This is the mail archive of the
libc-alpha@sourceware.org
mailing list for the glibc project.
Re: [PATCH 1/3] Use generic vector computations in s_sincosf.h
- From: Wilco Dijkstra <Wilco dot Dijkstra at arm dot com>
- To: 'GNU C Library' <libc-alpha at sourceware dot org>, "H.J. Lu" <hjl dot tools at gmail dot com>
- Cc: nd <nd at arm dot com>
- Date: Fri, 14 Dec 2018 19:39:47 +0000
- Subject: Re: [PATCH 1/3] Use generic vector computations in s_sincosf.h
Hi,
I finally had a chance to benchmark this on a recent core using the traces posted
here: https://www.sourceware.org/ml/libc-alpha/2018-12/msg00492.html
I used the same trace for sincosf but this requires a small wrapper to accurately
measure latency and throughput - I'll post the patch for this next week.

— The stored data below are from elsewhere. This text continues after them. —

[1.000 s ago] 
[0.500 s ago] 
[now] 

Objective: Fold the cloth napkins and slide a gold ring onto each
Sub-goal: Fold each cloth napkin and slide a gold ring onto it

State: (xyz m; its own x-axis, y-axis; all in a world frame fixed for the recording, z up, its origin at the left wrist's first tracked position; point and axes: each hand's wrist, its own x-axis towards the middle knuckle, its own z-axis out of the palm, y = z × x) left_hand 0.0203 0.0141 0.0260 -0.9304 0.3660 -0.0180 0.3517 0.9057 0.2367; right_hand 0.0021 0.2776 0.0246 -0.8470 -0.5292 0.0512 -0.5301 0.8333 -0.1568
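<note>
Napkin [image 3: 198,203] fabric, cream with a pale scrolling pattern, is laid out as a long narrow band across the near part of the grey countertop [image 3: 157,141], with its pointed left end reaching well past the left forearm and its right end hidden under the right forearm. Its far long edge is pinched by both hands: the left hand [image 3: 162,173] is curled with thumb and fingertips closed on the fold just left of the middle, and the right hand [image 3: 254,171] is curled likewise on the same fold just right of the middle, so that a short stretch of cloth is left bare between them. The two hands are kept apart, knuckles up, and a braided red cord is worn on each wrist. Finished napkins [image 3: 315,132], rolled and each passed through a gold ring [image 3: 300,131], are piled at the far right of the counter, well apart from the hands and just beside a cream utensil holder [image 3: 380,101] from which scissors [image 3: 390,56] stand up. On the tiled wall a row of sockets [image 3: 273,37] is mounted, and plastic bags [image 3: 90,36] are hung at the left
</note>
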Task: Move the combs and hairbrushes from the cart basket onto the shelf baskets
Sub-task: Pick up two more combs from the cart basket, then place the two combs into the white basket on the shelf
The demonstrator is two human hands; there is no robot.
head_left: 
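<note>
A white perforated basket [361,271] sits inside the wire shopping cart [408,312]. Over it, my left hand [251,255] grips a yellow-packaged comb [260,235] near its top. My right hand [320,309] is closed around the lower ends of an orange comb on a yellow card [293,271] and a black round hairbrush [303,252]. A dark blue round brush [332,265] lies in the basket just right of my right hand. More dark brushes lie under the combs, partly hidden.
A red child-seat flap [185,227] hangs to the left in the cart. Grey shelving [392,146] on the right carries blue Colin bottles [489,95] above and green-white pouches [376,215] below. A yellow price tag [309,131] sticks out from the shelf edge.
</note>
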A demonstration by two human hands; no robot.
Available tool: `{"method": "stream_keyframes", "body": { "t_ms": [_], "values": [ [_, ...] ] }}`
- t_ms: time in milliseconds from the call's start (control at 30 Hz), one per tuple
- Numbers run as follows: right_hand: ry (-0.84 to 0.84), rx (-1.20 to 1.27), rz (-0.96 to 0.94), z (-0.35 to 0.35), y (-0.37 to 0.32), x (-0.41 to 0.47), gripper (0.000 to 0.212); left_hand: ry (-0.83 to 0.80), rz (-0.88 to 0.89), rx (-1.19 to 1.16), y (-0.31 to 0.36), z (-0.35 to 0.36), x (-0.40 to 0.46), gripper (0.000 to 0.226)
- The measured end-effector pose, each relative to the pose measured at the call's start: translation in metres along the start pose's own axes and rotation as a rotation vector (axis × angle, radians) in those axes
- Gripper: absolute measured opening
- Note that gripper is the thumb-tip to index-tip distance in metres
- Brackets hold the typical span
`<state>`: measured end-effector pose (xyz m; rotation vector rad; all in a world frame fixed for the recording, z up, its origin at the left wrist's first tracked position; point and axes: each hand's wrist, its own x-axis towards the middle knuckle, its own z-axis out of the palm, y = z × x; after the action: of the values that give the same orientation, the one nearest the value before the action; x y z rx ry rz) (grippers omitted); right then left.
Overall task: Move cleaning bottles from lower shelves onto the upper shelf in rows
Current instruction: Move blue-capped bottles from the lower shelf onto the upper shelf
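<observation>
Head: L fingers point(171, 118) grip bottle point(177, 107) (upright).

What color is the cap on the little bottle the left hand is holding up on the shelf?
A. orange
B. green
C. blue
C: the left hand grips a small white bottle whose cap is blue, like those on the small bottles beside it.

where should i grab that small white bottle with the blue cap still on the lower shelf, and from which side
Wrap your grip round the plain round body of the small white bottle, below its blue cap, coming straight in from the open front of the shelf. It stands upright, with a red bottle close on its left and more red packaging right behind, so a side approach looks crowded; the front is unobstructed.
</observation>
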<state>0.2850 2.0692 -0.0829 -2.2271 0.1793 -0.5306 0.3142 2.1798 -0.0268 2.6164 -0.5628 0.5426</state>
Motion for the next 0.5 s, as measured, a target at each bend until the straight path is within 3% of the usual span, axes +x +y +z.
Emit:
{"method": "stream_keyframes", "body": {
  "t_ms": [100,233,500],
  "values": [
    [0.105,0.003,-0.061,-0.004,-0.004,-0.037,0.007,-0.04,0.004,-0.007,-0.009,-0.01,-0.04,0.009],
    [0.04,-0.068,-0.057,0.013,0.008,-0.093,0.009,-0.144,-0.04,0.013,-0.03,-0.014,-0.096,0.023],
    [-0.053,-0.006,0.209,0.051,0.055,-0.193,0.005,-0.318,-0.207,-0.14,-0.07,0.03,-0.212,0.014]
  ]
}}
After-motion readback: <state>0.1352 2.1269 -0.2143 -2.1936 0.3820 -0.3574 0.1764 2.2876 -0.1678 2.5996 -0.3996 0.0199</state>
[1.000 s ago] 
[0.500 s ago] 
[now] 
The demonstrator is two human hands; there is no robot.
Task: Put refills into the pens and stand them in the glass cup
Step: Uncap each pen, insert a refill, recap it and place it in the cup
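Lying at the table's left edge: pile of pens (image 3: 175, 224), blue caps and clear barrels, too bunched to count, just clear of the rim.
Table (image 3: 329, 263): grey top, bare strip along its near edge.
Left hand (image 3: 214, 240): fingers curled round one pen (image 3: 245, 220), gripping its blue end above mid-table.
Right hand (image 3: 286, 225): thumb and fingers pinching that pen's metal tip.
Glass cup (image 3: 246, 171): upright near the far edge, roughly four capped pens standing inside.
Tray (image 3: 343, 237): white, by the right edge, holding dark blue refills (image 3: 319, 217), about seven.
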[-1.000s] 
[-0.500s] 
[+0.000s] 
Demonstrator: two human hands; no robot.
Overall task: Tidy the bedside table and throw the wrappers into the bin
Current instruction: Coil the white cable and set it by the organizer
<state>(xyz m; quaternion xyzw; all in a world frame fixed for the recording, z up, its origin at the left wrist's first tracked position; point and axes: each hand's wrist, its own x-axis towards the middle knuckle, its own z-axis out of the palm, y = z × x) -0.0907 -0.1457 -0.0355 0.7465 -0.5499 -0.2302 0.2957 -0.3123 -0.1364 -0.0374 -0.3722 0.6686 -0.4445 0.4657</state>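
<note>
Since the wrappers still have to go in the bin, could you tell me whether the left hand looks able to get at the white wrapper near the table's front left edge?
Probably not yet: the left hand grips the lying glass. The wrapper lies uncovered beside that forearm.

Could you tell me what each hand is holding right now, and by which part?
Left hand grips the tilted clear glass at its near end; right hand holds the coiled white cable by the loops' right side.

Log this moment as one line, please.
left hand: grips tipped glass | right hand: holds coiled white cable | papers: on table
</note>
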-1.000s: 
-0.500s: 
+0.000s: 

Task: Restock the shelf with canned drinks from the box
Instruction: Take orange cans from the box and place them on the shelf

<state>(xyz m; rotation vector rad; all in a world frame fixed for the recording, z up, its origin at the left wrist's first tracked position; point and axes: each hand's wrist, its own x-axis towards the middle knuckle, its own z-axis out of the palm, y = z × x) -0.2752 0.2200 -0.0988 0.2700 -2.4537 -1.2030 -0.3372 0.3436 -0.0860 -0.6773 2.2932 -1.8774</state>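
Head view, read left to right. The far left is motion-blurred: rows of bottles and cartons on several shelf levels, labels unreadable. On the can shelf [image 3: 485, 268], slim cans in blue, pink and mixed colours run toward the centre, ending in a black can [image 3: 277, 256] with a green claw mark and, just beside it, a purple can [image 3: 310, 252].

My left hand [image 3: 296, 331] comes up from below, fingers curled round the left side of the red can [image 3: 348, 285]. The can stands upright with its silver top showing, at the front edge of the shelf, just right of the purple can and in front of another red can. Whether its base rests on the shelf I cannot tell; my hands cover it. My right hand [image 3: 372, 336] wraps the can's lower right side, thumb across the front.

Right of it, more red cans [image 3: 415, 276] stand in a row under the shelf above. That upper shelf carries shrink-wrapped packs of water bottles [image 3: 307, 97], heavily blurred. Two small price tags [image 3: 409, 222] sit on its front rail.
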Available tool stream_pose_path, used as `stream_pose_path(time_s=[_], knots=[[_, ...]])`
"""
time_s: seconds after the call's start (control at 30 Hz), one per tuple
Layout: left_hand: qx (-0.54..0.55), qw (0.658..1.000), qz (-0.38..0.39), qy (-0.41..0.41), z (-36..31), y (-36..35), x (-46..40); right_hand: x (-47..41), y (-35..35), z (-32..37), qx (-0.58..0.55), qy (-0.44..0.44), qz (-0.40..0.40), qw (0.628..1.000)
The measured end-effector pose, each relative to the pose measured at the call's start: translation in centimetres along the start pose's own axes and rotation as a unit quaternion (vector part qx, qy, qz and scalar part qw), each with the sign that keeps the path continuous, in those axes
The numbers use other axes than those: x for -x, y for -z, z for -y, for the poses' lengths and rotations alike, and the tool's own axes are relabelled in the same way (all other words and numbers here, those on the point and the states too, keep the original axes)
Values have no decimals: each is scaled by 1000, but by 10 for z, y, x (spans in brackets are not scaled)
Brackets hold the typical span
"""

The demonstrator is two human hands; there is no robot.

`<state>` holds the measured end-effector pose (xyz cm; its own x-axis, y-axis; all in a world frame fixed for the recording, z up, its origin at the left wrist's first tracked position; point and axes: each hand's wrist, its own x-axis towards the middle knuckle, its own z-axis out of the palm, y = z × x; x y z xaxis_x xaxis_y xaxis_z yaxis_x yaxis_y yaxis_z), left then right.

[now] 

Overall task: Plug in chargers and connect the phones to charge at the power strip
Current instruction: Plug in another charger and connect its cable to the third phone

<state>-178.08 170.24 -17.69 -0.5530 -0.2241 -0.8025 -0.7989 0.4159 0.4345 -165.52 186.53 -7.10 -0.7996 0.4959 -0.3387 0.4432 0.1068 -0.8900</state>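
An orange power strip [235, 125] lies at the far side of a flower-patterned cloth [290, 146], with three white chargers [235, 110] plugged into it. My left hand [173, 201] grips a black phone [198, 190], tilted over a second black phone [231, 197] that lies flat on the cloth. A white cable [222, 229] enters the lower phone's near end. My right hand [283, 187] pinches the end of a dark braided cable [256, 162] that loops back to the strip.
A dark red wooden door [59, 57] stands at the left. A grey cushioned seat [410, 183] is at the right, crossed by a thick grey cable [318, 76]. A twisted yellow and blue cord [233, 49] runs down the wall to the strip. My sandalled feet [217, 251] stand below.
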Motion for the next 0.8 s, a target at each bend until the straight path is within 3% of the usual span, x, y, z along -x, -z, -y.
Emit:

On Sandy Bridge I get 10% gain in throughput with the vector FMA version of sincosf
(at the cost of ~2% extra latency), but unfortunately it's 5% slower on AArch64
and latency increases by 10% due to GCC using some unnecessary DUPs and
lane inserts. Sinf and cosf are also affected by the data layout change, throughput
and latency are 1.7% and 1.0% worse respectively.
So it seems the best approach would be to make the vector version conditional on
a macro defined by the target so each target can choose the fastest variant.
Wilco